Finding Diamonds in the Rough Lures Thousands to An Arkansas Park
updated 08/27/1990 AT 01:00 AM EDT
•originally published 08/27/1990 AT 01:00 AM EDT
Archer does his prospecting on a publicly owned, 35-acre plot of land that is unique in North America. It is the Crater of Diamonds State Park near Murfrees-boro. Ark., where, on payment of a $3.50 daily admission fee, anyone can become a do-it-yourself gem hunter on a finders-keepers basis. Each year upwards of 1,200 diamonds—their average size about that of the head of a matchstick, or about one-tenth of a carat—are plucked from the site. And the dream, or at least the possibility, of finding a really big sparkler is enough to draw some 85,000 tourists to the park annually.
Even so, the future of the park is now in some doubt. At issue is whether the site might be opened to large-scale mining, a move that some fear would change the character of the park and displace the casual diggers. Last month a federal judge accepted briefs from both sides in what, if appeals are filed, could turn into a lengthy legal fight.
Diamonds have been turning up here since 1906, when farmer John Huddleston found the first one in what was then his field. Geologists determined that the land formed the top of a volcanic pipe in which pressures deep in the earth forced up a rich diamond-bearing soil. From time to time there were commercial mining operations at the site, but in 1972 the Arkansas Department of Parks and Tourism bought the land to attract visitors.
The biggest diamond ever found on this site was a whopper dubbed the Uncle Sam. Discovered in 1924, it weighed 40.23 carats uncut. Other kinds of stones—including garnets, peridots and amethysts—also turn up. as well as just plain mica and quartz crystals.
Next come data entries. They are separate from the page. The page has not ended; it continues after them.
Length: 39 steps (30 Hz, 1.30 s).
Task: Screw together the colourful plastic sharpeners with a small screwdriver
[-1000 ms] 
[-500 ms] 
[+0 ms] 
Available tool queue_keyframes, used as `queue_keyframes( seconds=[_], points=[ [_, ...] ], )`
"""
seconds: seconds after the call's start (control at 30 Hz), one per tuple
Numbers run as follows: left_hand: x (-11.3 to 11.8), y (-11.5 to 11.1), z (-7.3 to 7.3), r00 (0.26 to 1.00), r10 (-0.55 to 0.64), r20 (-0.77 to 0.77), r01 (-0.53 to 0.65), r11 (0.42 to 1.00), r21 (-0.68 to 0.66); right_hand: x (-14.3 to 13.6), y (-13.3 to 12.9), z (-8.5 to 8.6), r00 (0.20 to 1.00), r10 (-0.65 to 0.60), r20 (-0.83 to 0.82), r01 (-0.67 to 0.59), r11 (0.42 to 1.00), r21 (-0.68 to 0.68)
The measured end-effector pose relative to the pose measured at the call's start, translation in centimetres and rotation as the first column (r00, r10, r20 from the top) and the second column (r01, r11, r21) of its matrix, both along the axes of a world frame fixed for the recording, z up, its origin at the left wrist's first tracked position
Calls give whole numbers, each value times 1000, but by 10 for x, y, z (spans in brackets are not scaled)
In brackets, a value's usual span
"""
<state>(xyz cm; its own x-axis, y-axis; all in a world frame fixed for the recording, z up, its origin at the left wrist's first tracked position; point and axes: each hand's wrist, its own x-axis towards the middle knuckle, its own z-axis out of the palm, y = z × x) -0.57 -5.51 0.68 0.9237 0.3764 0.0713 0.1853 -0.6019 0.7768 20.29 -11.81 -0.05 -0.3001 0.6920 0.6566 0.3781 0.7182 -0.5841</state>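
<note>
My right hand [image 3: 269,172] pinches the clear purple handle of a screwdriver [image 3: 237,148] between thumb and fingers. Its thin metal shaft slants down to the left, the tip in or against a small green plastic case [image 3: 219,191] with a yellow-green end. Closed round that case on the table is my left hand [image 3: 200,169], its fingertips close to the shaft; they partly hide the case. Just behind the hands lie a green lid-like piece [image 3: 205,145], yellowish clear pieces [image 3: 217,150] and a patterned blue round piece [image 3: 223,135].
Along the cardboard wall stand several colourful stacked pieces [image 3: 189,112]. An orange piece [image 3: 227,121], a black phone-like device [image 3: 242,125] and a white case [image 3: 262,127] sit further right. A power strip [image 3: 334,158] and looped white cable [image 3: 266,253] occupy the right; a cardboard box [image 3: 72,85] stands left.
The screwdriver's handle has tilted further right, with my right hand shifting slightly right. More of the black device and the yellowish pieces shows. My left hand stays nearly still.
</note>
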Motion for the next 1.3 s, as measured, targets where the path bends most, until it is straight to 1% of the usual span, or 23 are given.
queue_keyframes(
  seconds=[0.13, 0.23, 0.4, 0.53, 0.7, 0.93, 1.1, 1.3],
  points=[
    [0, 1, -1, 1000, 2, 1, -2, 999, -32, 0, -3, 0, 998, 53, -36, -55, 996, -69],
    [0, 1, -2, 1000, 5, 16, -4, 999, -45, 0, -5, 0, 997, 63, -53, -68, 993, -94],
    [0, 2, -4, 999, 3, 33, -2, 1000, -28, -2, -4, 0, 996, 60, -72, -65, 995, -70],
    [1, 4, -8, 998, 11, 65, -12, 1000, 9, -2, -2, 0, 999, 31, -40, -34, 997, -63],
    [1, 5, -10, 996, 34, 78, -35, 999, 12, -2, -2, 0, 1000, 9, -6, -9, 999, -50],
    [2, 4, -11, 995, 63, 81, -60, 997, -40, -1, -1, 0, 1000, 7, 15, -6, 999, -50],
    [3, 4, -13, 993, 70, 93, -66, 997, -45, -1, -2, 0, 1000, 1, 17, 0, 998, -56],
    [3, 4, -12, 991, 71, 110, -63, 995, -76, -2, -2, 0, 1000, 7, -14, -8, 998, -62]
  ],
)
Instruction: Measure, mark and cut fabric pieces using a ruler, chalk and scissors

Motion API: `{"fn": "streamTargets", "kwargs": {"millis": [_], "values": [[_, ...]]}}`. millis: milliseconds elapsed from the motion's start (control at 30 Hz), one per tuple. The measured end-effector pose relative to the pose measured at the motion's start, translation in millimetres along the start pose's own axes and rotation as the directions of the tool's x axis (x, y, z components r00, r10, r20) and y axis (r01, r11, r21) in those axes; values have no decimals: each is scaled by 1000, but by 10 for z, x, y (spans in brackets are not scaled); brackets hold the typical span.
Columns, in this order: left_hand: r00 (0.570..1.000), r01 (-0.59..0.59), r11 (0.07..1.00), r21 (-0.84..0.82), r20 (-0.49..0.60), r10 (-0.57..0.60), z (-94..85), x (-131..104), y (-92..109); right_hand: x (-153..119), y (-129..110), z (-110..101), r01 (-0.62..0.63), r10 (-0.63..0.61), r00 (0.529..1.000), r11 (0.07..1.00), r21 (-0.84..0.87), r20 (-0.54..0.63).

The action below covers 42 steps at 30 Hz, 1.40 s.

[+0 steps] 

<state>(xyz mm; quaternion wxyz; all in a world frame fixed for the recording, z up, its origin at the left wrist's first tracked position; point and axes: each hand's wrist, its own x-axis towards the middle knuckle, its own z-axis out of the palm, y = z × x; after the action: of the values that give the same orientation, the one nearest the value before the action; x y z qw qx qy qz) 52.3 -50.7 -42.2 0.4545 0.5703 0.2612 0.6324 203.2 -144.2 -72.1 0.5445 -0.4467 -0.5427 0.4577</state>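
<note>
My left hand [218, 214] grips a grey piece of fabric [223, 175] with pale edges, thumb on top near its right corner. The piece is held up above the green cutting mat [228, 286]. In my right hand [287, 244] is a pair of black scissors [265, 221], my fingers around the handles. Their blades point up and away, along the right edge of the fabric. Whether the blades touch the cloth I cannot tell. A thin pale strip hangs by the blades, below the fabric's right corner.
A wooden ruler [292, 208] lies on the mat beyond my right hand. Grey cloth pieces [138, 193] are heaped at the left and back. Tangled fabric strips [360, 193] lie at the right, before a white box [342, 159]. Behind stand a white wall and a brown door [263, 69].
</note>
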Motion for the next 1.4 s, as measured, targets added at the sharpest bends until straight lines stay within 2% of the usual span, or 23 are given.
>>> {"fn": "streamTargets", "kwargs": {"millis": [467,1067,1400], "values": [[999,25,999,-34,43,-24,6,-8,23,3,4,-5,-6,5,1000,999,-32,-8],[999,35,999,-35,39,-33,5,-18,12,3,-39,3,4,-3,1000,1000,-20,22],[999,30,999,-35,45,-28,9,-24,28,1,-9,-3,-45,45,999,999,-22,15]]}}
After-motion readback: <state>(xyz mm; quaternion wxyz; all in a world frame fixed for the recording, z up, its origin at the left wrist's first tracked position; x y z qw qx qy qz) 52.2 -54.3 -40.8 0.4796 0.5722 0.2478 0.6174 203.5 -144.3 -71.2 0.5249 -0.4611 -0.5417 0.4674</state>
Real diamonds, says Park Superintendent Jim Cannon, are "shiny like a piece of polished metal, smooth and slick with rounded edges." Some are white; others are brown or yellow. The easiest way to hunt for them is just to walk around and look, and there's no telling who will find one. In 1963 a 14-month-old toddler at the site reportedly stuffed a handful of dirt in her mouth, and when she spat it out, her mother was amazed to see an 11.92 carat diamond (worth thousands) amid the debris.
Regulars like James Archer, whose home is in nearby Nashville, Ark., and his friend Joe Fedzora, 69, of Murfreesboro, are more methodical. They'll probe a spot with a long metal rod; if they hit gravel, that means deposits and they'll dig. They then wash and sift the gravelly soil through a series of progressively finer screens. At each step the prospector carefully inspects the residue, hoping for a find.
Since 1978, Archer has visited Crater of Diamonds almost daily and figures he has harvested 6,000 or so diamonds. His best one weighed 4.25 carats. For all his effort, he has hardly struck it rich. Like his pal Fedzora, Archer gives away some of his smaller stones and sells his better finds at $5 to $10 apiece to diamond-hunting tourists who wind up empty-handed and don't want to go home without a souvenir. Profits from such sales, says Fedzora, just about cover what he spends on the park's admission fee and the gas to and from home. "If someone told me I had to do this for a living," he allows, "I'd say, 'You're crazy.' " For him, as for most park visitors, it's more a matter of pleasure than profit. "The fun," he says, "is in the looking."
Still, speculation persists that there's real treasure beneath the surface, that the volcanic pipe may be 100 miles deep and hold billions of dollars worth of diamonds. The state of Arkansas has authorized a mining consortium to test-drill in an effort to determine just what and how much is down there. This in turn raises the prospect that the area may be reopened to commercial mining, a move that some in economically strapped Pike County would welcome as a potential source of jobs and tax revenues. But a coalition of the Arkansas Wildlife Federation, the Sierra Club and Friends of the Crater has filed suit to block the test drillings. "Any kind of mining in a state park is unacceptable," argues lawyer Jim Stanley, who represents the coalition. "Large-scale mining would ruin the Crater of Diamonds, change its ecology, its geology and tourism. It would no longer be the unique area that it is."
However the courts ultimately decide. James Archer plans to keep on digging, rain or shine. (The park is open every day except Christmas Eve, Christmas Day and New Year's Day.) "I don't gamble and I don't drink," says Archer. "This is all I like to do. I guess I'm addicted, but I always have faith in finding more diamonds."